Ask HN: Am I crazy not to pursue a machine learning masters, given free tuition?
I work as a software engineer at a U.S. university that is arguably tops in the world in AI/ML. I took advantage this semester of our free tuition benefit and enrolled in a graduate-level intro to machine learning class. Given my full-time work and family responsibilities, the course proved to be a lot of time and work - but in the end I learned tons and did well enough that I'm considering pursuing a professional master's degree in ML here.
My goal with getting the degree is to remain relevant in this industry as a technical contributor (I'm in my early 40s), open up new opportunities, and very simply to make more money. Pursuing the degree, though, is a significant time and effort commitment: it will take me about four calendar years (taking one class at a time) to complete. The opportunity cost of pursuing it is spending more time with my family, having less stress, being able to work on side projects from time to time, etc.

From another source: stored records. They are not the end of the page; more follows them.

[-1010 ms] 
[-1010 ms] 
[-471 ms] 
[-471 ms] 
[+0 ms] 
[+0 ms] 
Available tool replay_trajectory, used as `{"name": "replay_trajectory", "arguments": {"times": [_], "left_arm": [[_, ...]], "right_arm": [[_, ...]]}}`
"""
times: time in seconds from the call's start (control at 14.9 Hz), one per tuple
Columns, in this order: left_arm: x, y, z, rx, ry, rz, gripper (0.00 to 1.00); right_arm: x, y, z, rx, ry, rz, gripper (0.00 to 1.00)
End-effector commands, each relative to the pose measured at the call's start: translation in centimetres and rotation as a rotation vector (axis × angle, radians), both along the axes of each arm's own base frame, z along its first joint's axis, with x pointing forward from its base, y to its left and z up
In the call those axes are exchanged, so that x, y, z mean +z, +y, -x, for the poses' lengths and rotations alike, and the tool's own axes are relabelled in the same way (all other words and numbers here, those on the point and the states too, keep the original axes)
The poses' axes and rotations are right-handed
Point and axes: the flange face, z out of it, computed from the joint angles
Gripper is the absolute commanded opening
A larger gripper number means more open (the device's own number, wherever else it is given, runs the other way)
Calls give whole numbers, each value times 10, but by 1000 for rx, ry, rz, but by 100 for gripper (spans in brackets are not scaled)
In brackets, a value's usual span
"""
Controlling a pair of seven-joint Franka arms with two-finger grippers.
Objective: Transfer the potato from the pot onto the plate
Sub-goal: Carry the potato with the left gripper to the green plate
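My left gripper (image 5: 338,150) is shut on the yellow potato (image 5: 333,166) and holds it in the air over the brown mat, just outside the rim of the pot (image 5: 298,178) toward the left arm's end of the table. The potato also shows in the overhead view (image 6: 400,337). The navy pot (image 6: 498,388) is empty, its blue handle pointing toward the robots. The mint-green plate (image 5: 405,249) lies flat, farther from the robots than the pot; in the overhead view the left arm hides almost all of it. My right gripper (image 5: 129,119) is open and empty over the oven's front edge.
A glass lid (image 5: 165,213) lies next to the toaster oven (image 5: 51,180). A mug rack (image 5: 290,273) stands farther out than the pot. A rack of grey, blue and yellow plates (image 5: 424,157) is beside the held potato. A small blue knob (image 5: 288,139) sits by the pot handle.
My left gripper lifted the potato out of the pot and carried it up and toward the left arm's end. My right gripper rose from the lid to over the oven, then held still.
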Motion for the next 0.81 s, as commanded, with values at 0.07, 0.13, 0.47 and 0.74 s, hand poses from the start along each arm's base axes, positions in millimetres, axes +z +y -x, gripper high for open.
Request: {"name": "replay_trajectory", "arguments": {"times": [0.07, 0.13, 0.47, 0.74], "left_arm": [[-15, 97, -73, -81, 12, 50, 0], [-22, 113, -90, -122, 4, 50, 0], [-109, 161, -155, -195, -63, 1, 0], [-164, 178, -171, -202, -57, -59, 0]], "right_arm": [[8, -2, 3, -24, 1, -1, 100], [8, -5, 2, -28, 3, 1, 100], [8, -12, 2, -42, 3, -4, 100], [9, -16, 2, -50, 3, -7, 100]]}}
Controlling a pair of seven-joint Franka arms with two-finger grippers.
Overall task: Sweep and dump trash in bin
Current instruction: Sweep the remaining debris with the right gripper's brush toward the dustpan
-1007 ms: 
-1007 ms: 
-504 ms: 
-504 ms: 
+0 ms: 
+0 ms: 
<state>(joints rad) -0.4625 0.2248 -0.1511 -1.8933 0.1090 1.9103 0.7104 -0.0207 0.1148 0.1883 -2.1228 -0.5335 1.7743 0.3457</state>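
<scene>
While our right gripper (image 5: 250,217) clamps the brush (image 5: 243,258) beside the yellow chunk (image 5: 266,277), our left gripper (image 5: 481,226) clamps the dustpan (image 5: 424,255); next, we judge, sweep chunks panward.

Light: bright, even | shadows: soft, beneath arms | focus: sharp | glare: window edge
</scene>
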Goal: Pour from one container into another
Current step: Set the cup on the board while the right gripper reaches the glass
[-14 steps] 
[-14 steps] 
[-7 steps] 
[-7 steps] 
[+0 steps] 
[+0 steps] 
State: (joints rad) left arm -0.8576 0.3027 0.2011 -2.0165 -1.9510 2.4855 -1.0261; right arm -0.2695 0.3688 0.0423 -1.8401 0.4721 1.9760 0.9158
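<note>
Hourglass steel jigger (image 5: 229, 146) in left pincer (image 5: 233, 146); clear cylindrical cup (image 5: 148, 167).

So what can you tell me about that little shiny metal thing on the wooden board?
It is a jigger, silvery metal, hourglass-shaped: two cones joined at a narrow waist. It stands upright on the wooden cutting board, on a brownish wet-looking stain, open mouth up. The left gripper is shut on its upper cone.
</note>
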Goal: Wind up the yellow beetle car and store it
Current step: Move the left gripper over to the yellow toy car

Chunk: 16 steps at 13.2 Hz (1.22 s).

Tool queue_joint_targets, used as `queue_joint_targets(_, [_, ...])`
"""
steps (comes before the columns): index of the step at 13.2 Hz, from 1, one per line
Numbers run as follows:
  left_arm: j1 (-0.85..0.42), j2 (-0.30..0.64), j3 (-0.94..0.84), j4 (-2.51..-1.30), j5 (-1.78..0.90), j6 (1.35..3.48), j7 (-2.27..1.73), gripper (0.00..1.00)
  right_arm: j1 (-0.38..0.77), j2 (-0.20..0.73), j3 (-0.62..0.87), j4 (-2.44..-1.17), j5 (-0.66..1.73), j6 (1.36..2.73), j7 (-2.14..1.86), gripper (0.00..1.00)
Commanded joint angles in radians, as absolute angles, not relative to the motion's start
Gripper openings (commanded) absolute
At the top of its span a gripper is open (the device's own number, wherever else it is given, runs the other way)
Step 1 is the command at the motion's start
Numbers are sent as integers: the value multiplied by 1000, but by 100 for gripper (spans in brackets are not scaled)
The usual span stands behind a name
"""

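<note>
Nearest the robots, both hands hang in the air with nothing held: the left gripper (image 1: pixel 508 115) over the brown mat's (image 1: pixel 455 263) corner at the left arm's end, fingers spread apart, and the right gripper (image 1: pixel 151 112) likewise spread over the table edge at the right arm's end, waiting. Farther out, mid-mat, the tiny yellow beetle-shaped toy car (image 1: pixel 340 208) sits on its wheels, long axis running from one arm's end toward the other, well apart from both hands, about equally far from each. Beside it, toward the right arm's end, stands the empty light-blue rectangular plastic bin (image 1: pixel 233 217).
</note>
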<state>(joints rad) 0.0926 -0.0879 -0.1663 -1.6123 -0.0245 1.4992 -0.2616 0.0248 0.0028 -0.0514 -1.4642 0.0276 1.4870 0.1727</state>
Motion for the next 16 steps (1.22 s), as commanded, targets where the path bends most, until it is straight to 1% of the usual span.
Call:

I'm curious to see what folks in the HN community think. On one hand it seems like an absolute no brainer that I should take advantage of this. On the other hand... I dunno.
13 comments
[ 2.8 ms ] story [ 41.2 ms ] threadThe love of money is a dangerous mistress.
When you have a family at home, spending time studying can often feel like you are cheating your kids out of your being a good dad.
You can keep yourself relevant without a masters. Can you get a Grad certificate? Or can you learn a lot on your own? In your current job? Better yet can you get your university to pay you a salary while you go to school full time?